We found the teamwork between them may not be optimal. In our study setting, there were only registered nurses and enrolled nurses working in the home.
One group of nurses, the enrolled nurses, felt they were the people who were directly engaged with the residents, the people receiving care, but they had to provide information to the registered nurse to pass to another group from the multidisciplinary team, and that's where information can get lost.
Whereas, as we say in the paper, the enrolled nurses need to have opportunities to engage with that multi-professional team so that information is provided not just accurately but promptly, as required, to ensure that there are the best outcomes for the resident.
It looks like some of the nurses you spoke to didn’t feel part of a team sometimes, or didn’t feel represented enough in a team?
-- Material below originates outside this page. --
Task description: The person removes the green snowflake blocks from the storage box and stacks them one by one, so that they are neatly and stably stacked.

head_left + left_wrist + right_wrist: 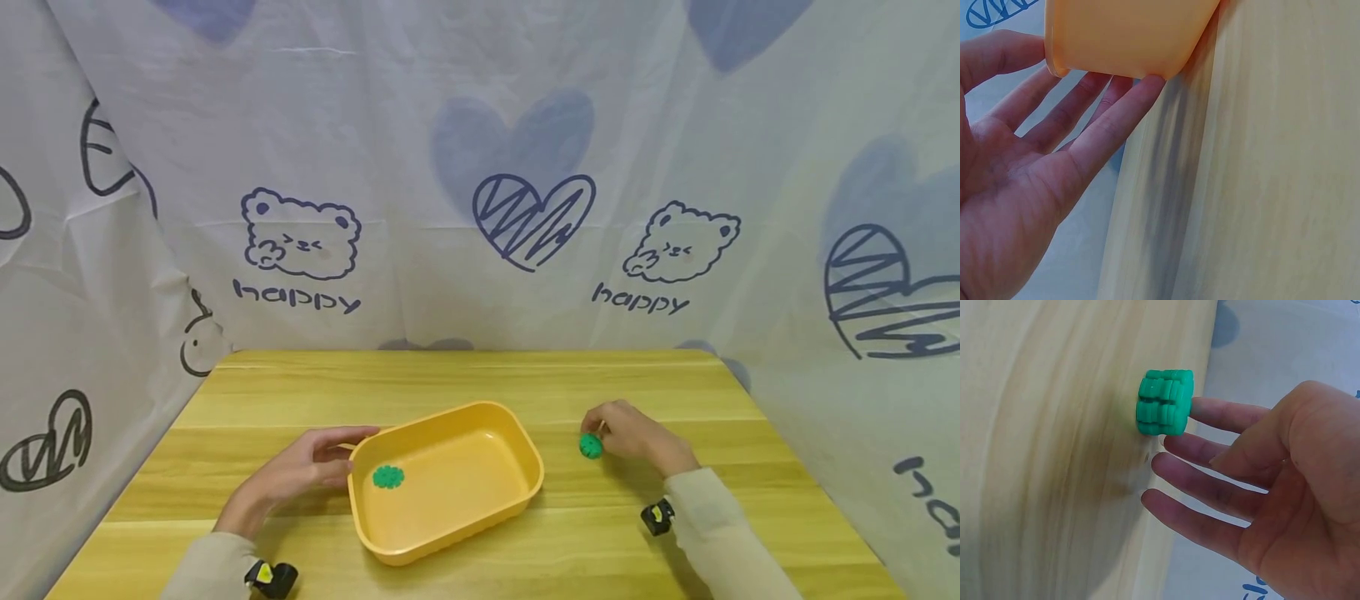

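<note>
A yellow rectangular tray (pixel 450 533) stands at a slant on the table. Inside its left end lies a flat, scalloped green disc (pixel 387 477). My left hand (pixel 296 467) touches the tray's left end, its fairly straight fingers spread over the wall and rim. In the left wrist view, one fingertip meets the lower corner of the tray (pixel 1129 44). My right hand (pixel 626 433) is right of the tray, by a small stack of green notched discs (pixel 1163 403). One fingertip touches the stack's side; the thumb appears apart from it, the other fingers extended.
The wood-grain table (pixel 480 375) reaches back to a white printed cloth (pixel 420 167), which also hangs along both sides. A small black device (pixel 273 579) is worn on the left wrist, and another black device (pixel 658 517) on the right.
</note>
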Motion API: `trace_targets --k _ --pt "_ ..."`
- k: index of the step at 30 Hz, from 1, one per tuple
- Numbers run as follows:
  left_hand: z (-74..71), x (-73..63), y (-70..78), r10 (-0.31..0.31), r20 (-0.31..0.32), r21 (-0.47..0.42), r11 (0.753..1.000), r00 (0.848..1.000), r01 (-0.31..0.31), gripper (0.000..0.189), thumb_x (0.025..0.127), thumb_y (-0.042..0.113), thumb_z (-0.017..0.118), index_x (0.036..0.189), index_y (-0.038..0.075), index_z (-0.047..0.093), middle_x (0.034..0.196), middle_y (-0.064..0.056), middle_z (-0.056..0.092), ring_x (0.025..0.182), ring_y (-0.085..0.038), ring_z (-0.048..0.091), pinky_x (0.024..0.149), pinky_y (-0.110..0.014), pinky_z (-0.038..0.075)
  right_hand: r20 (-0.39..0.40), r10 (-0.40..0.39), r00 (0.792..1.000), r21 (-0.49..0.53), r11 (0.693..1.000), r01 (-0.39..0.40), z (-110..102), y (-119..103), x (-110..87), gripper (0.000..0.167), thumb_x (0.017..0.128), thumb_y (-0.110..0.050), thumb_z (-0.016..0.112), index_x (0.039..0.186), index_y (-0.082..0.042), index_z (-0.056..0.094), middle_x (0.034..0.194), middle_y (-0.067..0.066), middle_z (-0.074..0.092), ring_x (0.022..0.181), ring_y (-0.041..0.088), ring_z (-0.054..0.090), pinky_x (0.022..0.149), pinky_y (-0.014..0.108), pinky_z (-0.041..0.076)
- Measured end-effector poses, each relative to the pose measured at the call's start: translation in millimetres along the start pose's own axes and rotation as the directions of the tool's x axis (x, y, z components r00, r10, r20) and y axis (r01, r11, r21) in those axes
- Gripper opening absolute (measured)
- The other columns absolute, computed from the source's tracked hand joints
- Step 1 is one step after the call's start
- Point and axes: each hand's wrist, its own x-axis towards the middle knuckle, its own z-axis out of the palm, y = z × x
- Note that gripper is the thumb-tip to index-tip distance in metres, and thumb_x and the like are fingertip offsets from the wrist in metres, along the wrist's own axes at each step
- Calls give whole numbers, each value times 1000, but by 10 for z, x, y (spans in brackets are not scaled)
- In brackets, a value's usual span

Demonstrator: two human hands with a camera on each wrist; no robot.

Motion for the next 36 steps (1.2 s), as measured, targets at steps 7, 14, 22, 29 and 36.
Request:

Yes. Some of them felt that the way their workplace was structured was that the RN [registered nurse] was the focal point for that engagement with the multi-professional team.
However, what it then meant was that the ENs [enrolled nurses] in this case felt they weren’t getting enough information, so the response to how to coordinate care that's best for preferences for the resident may not be the same. They felt this was very important – to have that freedom, and being part of that decision-making.
It goes to a broader issue, which is a need to support everyone involved in care to be able to feel they’re able to make meaningful contributions to support care and wellbeing. Really, true teamwork. And “everyone” includes the resident and their family.
Many of the nurses you spoke to were happy in their work, so it seems like the sector has to capitalise on that, with the old folks in mind?
A lot has happened in this workforce recently that has battered it about, but we need to make sure we keep focused on those receiving care and those providing that care.
The ultimate thing for me is safe, high-quality care for older people, and part of that is to have an engaged workforce that stays working.
The nurses we worked with enjoy and love what they're doing. They were very dedicated to their work in aged care, but in our study, they scored quite low in “having impact” at work because they didn't feel that they were part of the decision-making process, especially decisions about the residents’ care.
If you feel you’re making a genuine impact, then it’s a place you want to be. When we’re in a place where there are workforce shortages, there are difficulties recruiting and retaining people, we need to look at every aspect of that workforce to ensure they remain empowered and engaged so that they want to stay, but also new people feel that this is a place where they want to come and work, which links right through to high-quality care and wellbeing for the people they’re caring for.